O que vamos relatar, é verídico e passou-se recentemente no vizinho
lugar de Valdeira. O Zé, após uns meses afastado da família em terras de França, resolveu regressar a «penates» pelo Natal, afim de matar as «soidades» que o ralavam lá dentro, e retemperar as forças para a árdua luta pela vida. Para festejar tão grande acontecimento, lembrou à cara metade que fossem abrir o pipo de cinco almudes do vinho da última colheita, que ela dizia ainda não ter provado e deveria ser uma delícia. Guardava-o porém, para quando estivesse presente o seu Zé, e então se veria a qualidade do precioso néctar. Condescendeu de boamente a Maria em se abrir o piparote, tanto mais que estava desejosa de saber que tal seria a pinga e para festejar o acontecimento vá de trazer qualquer coisa para fazer peito. Chega o momento «solene» de conhecer o conteúdo desejado da recatada vasilha. Amigos e conhecidos convidados de goelas secas, antegozam a delícia de provar tão afamada pinga. O Zé, em satisfação da harmonia conjugal, pergunta à mulher:
- Ó Maria, olha lá. Ponho a torneira em cima ou em baixo?

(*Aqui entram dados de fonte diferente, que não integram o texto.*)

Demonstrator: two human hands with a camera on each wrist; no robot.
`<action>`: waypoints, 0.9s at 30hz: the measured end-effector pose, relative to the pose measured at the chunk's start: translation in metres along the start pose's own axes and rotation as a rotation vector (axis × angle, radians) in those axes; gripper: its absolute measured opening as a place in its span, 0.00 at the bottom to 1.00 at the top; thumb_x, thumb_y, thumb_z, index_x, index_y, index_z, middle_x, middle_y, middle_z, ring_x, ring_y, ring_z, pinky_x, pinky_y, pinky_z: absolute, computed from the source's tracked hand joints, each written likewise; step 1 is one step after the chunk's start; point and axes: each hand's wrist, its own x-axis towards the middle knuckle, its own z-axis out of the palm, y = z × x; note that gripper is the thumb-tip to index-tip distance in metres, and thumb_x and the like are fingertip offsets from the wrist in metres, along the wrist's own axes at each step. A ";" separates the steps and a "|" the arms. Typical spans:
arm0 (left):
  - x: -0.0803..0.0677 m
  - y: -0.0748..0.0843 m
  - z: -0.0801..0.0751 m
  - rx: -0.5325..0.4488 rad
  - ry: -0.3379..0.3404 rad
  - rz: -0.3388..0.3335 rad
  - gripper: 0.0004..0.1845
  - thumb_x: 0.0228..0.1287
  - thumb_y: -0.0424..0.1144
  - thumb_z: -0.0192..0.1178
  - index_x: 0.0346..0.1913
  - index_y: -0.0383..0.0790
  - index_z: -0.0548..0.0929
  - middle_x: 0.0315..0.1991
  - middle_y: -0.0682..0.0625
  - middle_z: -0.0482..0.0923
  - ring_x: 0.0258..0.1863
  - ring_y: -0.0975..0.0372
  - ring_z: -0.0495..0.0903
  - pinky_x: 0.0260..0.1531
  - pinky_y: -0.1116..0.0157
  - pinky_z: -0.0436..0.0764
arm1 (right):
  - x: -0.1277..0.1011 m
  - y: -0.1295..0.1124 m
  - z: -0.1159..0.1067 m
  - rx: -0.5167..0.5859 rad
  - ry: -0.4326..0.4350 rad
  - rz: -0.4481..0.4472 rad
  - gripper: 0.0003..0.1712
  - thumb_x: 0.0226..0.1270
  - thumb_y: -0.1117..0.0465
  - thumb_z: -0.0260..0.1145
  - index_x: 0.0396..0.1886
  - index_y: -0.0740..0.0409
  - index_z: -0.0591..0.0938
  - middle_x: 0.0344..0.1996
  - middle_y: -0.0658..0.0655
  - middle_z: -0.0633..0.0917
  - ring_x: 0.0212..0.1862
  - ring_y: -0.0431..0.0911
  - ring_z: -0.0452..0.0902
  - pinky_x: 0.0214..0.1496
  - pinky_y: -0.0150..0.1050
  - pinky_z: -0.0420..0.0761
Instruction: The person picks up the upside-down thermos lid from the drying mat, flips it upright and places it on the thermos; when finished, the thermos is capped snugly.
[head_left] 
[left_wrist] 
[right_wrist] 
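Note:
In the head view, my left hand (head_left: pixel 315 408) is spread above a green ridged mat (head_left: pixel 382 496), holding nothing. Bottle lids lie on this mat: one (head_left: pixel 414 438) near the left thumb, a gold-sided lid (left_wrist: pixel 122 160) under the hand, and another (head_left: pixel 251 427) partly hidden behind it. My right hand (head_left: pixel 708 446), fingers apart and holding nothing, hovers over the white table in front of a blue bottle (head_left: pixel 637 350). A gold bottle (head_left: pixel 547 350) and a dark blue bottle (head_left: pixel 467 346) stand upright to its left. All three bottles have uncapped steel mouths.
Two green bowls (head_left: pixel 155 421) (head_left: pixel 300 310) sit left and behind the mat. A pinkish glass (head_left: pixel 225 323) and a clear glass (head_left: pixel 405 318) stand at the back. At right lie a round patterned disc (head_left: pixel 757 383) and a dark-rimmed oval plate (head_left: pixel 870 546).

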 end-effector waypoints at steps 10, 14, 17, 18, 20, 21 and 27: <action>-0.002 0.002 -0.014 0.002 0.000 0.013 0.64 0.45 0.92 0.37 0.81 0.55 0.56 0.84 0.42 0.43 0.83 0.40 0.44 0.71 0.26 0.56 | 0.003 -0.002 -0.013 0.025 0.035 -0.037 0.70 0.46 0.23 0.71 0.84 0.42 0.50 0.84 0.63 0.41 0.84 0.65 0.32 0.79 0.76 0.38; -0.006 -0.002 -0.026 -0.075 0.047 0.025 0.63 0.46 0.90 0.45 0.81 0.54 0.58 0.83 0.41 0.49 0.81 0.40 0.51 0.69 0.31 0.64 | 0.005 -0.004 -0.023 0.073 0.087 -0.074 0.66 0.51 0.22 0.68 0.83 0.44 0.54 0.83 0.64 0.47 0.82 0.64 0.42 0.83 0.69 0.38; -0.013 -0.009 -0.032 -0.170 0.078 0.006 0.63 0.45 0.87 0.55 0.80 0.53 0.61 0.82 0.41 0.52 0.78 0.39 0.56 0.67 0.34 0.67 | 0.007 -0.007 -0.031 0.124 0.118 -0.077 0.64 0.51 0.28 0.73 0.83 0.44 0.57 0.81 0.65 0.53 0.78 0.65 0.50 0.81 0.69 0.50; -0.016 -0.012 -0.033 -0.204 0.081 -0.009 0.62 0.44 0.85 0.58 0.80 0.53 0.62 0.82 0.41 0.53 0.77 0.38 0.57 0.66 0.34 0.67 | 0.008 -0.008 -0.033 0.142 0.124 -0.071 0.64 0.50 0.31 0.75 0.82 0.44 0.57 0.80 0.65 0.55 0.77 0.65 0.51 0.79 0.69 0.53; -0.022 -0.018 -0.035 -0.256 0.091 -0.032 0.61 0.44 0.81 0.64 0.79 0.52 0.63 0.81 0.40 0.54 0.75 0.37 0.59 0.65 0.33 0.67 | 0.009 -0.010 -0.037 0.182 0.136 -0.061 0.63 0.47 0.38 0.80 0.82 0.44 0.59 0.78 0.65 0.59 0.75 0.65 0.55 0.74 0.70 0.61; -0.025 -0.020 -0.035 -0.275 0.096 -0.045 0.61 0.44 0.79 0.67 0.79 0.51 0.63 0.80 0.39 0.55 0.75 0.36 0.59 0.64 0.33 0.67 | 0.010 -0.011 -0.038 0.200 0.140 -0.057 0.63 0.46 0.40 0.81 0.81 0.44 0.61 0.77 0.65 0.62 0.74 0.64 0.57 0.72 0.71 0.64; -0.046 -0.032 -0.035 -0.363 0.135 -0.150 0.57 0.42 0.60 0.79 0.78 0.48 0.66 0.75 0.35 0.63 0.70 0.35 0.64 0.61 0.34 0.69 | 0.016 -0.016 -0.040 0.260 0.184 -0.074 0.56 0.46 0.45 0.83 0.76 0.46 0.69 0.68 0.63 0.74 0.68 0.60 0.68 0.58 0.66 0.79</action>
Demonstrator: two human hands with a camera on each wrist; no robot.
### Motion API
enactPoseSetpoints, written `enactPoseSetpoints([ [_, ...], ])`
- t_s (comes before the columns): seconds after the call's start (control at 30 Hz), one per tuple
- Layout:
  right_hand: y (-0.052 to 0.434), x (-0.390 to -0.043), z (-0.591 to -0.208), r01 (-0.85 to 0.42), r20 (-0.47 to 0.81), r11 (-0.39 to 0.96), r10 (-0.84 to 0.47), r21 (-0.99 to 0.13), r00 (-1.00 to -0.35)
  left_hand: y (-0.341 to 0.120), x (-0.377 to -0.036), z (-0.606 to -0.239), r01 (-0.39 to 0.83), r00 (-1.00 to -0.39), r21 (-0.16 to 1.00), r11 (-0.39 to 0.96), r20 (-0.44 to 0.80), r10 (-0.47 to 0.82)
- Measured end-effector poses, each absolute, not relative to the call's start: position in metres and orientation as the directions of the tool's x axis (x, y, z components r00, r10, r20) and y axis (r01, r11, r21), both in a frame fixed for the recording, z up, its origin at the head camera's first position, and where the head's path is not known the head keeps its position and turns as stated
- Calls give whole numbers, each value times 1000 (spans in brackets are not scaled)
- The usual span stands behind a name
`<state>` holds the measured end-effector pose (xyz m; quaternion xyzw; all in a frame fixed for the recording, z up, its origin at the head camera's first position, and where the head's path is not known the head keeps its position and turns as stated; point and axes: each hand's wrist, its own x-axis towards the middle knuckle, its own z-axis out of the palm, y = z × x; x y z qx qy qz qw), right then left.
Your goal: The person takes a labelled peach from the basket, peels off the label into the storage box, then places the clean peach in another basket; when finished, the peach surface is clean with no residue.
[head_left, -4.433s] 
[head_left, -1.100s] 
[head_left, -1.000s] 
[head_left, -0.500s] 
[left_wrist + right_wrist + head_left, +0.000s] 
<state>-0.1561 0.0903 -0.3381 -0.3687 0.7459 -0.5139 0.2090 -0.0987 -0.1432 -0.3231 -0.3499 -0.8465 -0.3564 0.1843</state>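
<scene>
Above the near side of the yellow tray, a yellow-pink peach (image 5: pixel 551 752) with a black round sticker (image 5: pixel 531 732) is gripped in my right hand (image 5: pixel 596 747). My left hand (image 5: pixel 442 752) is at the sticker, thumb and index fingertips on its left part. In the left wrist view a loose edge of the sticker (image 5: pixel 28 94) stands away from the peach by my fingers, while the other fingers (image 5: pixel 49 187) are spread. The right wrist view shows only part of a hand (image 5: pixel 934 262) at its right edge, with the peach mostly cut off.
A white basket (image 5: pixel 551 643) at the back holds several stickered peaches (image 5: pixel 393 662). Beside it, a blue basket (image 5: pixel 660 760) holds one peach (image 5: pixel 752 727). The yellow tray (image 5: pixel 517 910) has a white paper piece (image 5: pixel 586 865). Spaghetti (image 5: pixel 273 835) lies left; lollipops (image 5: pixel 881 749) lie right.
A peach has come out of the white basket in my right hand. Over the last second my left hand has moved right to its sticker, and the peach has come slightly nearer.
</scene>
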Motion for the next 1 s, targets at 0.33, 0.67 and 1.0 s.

- Pranta-a em baixo, «home» qu´é p´ra gente não andar sempre a mudá-la.
Assim fez o Zé. Mas... ao abri-la, óh céus!... ia desmaiando.
GUILITAS COSTUMES E DIÁLOGOS – ASSOCIAÇÃO CULTURAL
O rutilante e apetitoso líquido, que julgava ir encontrar, «transformou-se
em nojenta borra, tal qual vomitado de bêbado.
- Ó Maria, grita o Zé. O que é que fizeste ao vinho?
- Eu... eu... cá, gagueja ela, não o «buí, home». Só se foram aquelas duas ratazanas que andam aí na adega e que todos os dias tenho visto fugir p´rós lados da casa da tua mãe!...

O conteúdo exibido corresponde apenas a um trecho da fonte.